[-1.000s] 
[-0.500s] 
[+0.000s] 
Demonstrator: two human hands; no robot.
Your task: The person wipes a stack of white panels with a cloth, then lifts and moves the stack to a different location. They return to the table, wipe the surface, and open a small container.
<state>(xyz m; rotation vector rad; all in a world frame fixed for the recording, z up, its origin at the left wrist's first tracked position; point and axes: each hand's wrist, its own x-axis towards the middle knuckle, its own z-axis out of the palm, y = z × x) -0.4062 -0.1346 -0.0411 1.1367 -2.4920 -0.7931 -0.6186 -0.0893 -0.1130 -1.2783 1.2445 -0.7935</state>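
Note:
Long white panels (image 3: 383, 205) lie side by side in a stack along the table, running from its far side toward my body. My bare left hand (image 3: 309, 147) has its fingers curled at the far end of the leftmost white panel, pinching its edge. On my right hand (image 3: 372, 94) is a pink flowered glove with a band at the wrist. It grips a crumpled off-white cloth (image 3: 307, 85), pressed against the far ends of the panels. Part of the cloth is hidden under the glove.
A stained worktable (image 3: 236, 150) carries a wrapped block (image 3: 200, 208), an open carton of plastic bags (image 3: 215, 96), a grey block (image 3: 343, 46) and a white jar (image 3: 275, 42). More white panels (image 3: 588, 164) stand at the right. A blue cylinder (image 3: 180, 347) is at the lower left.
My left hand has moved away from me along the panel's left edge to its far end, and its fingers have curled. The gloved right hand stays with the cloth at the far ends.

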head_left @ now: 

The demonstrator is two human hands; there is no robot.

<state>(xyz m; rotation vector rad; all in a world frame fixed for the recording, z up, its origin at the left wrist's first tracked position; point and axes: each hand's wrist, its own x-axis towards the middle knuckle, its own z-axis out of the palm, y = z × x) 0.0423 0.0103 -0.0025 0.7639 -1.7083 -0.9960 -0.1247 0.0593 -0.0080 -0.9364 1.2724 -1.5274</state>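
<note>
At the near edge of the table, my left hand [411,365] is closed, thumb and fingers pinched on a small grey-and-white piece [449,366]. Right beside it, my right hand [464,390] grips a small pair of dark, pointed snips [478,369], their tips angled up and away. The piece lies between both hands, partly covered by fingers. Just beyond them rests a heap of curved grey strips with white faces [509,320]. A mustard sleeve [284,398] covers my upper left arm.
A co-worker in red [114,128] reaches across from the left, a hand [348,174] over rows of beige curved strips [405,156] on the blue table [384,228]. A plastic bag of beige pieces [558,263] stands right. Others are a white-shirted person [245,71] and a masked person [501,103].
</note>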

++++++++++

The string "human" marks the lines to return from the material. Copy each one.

▶ _Task answer_:
Demonstrator: two human hands; no robot.
The demonstrator is two human hands; there is no robot.

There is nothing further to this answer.